Nihon shichūshi kyōdōkai (Ed.), Hyōjun Furansu ryōri zensho, Nihon shichūshi kyōdōkai, 1941 [特274-649] Collections numérisées Hyōjun Furansu ryōri zensho

Cet ouvrage est une traduction éditée de plusieurs livres de cuisine publiés en France et, à priori, le premier à réunir et présenter en japonais des recettes d'Auguste Escoffier.

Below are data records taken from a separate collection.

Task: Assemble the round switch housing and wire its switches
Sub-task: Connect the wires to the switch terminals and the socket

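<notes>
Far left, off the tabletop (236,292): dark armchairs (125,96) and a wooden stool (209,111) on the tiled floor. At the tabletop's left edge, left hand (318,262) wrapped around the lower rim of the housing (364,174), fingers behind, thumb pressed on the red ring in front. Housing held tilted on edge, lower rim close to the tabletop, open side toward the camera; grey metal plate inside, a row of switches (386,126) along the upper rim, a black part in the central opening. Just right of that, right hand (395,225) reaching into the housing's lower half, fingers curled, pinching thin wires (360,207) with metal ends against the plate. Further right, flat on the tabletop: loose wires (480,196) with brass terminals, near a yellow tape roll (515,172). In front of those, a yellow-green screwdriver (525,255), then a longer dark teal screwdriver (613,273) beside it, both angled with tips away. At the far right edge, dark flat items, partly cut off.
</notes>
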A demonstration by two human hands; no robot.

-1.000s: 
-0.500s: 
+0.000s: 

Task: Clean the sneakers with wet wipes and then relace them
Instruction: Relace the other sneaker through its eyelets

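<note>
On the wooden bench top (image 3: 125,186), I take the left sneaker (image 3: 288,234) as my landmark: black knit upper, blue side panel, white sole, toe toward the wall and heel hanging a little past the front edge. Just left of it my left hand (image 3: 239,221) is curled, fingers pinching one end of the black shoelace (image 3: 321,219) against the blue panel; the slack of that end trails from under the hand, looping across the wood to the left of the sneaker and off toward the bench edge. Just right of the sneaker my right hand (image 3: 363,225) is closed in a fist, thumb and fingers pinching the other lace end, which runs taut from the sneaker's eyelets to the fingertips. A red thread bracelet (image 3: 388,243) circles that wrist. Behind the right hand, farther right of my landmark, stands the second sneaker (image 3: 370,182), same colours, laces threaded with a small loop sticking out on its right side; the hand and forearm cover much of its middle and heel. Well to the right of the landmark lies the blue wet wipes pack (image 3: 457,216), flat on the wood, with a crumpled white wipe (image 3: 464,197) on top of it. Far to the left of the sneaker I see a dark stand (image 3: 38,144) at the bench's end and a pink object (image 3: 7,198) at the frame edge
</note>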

Les échanges culinaires entre la France et le Japon

L'influence dans le domaine de la gastronomie ne fut pas uniquement unilatérale et la cuisine japonaise joua de son côté un rôle non négligeable. Le premier ingrédient typiquement japonais à faire son entrée en France fut la sauce soja (shōyu). Elle fut utilisée à la cour du roi Louis XV (1710-1774), importée de Kyushu par l'intermédiaire des Pays-Bas, afin d'accommoder les salades et se répandit en un instant dans toutes les cours européennes. 130 ans plus tard, SAIONJI Kimmochi (1849-1940) raconta comment, du temps de ses études en France, des étudiants japonais firent à leur tour le tour des épiceries de Paris pour parvenir à en trouver (dans Tōan Zuihitsu, « Les Essais de Toan », [97-99] Collections numérisées Tōan Zuihitsu ).
Comme nous l'avons vu précédemment, une poignée de cuisiniers japonais eut la chance de se rendre en France au cours des ères Meiji et Taisho. Toutefois, ce n'est véritablement que depuis les années 1960 qu'effectuer le voyage pour étudier la cuisine est devenu un phénomène courant. En effet, à cette époque, les critiques culinaires Henri Gault (1929-2000) et Christian Millau (1928- ) se firent les porte-parole de la « nouvelle cuisine », qui révolutionna le monde de la cuisine française. Celle-ci rejetait les portions trop volumineuses et l'assaisonnement trop relevé de la cuisine traditionnelle et visait à la place une cuisine saine, mettant en valeur les ingrédients et à la présentation raffinée. Le chef de file de ce mouvement, le « pape de la gastronomie », Paul Bocuse (1926- ), fut invité au Japon en 1972 par le gastronome TSUJI Shizuo (1933-1993). Il y tint un cours à destination des cuisiniers qui attira l'ensemble des principaux professionnels du pays. À son tour, Bocuse se fit conduire dans des ryōtei, restaurants de cusine japonaise de luxe, dont le Kiccho, où il fut charmé par les plats et la présentation de la cuisine kaiseki. Cet épisode, couplé au travail des cuisiniers japonais venus en France, contribua à faire progresser la « japonification » de la cuisine française.
Les nouvelles concernant la gastronomie au Japon ne s'arrêtèrent pas là : citons par exemple la publication de l'édition japonaise du Guide Michelin et, en 2013 (an 25 de l'ère Heisei), l'inscription sur la liste du patrimoine culturel immatériel de l'humanité de l'Unesco du « Washoku, tradition culinaire des Japonais » (« Le repas gastronomique des Français » le fut, lui, en 2010). La longue histoire gastronomique de chacun des deux pays est unie l'une à l'autre par des liens étroits.